Times & Seasons is happy to introduce our newest guest blogger, Rana Lehr-Lehnardt.
Rana is a mother of three who just finished up her first semester teaching at the University of Missouri at Kansas City Law School. After spending several years in the D. C. area, Rana and her family are adjusting to life in Liberty, Missouri where her husband, Mark, has established a corporate and international trade practice.
Before finding her way to the University of Missouri, Rana attended law school at BYU, clerked on the Tenth Circuit for Judge Terrence O’Brien, earned an L.L.M. from Columbia Law School, worked at Columbia Law School’s Human Rights Institute, and served as the legal adviser for the ACLU’s Program on Freedom of Religion and Belief.
In her Missouri ward, Rana is in the YW presidency where she encourages the young women to question openly, think critically, and search diligently.
Please give Rana a warm and hearty T&S welcome.
Welcome Rana! Pretty impressive law background I must say.
Welcome, Rana!
Be sure to let us know what it’s like to live at ground zero for Mormondom. What I find most interesting when I visit your area is meeting folks who belong to obscure churches that are off shoots of LDS. I had no idea “primitive” Mormon churches even existed until I moved to Missouri.
During our first year in MO we were shocked to find out our town has a yearly 5K foot race called the Parley P Pratt run. Non-members don’t care about the history of the race, members run to remember Parley P Pratt having to run for his life to escape murderous mobs. For a nominal fee you can buy a commemorative T-Shirt. Huge fun times in Missouri.
Welcome Rana. I very much look forward to your posts.
Welcome to the forum, Rana. How is it that guest bloggers always seem to be four times as interesting as the perms?
So true, Dave, so true.
Rana and Mark are both great individuals; I look forward to her contributions here.
Welcome, Rana. I’m probably not the only one hoping to hear a little bit about your stint with the ACLU.
I was stationed in Omaha for five years with Strategic Air Command and got down to western Missouri several times a year from 1984-1989, when the RLDS Church was still identifying itself as the true heir of Joseph Smith’s legacy. I would be interested in reading your observations of the Community of Christ.

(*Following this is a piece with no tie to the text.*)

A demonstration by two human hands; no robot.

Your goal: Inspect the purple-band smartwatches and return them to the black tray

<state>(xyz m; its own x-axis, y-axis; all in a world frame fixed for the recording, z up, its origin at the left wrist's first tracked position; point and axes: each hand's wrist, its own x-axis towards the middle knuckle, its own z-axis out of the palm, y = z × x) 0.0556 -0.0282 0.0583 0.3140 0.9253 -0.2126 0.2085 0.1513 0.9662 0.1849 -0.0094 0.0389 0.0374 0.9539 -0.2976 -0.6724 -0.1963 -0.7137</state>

What was your emphasis in the LLM program at Columbia? Your connection with Columbia, human rights and religious freedom reminds me that Mike Young, currently prez at the U of U, was a professor at Columbia for a while and got involved in international religious freedom issues before he became dean at George Washington University Law School.
Welcome – not just to this blog, but to MONTH.
Predictive text FAIL.
I think I know this Mark Lehnhardt fellow that’s been mentioned …
I haven’t read T&S in a while but now that Rana is posting I will have to come back more often! (My husband Matt, who is a more regular reader, showed me this last night) Looking forward to your posts, Rana. Questioning openly, thinking critically, and searching diligently are all things I have observed you to be pretty good at yourself. (apologies for that awkward sentence.)
Nice choice of bloggers, T&S.
Wow, a lawyer in the bloggernacle…whodathunkit?!